> _TASK PROMPT_: When "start" occurs in a line of the material, copy that line.

> _DATA EXCERPT_:

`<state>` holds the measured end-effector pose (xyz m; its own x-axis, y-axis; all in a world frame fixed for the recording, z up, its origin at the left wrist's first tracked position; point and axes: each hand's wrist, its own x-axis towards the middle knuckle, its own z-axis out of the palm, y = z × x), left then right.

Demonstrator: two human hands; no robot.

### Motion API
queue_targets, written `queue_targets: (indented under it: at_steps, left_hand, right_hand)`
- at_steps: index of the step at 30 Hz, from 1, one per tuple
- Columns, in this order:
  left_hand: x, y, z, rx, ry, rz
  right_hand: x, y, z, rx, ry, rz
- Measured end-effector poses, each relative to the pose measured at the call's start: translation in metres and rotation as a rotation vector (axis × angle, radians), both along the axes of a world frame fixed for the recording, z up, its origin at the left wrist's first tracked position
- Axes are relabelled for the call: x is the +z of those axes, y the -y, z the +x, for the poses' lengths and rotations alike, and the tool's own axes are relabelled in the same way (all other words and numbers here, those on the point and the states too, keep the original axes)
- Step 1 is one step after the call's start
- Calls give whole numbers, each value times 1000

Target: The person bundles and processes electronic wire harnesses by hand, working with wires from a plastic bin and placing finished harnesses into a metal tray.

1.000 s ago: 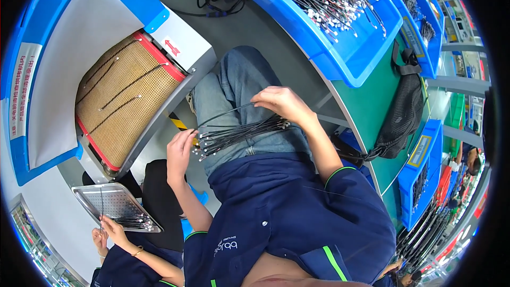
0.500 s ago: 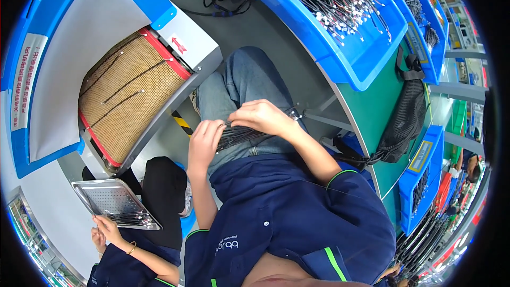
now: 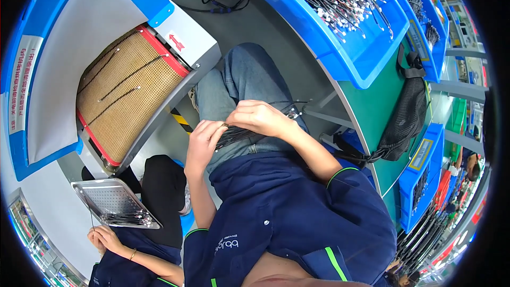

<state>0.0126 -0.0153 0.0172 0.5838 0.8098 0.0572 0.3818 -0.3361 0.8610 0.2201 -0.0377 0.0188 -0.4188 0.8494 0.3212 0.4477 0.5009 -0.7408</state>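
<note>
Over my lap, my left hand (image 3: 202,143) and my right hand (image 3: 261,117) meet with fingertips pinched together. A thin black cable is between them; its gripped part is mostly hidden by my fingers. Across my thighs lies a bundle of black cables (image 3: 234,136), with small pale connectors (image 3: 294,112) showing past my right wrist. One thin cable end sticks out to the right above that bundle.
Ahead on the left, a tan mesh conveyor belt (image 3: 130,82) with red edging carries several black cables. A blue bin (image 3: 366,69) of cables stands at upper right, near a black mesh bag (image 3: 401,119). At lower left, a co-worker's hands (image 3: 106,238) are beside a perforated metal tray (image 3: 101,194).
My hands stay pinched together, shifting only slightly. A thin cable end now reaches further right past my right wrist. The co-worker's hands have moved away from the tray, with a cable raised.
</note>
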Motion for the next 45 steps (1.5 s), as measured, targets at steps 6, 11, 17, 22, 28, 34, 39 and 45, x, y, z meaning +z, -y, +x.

> _RESPONSE AREA_:
- Measured end-effector poses, each relative to the pose measured at the call's start: translation in metres and rotation as a rotation vector (axis × angle, radians), both along the axes of a world frame fixed for the recording, z up, its origin at the left wrist's first tracked position
- Step 1 is one step after the call's start

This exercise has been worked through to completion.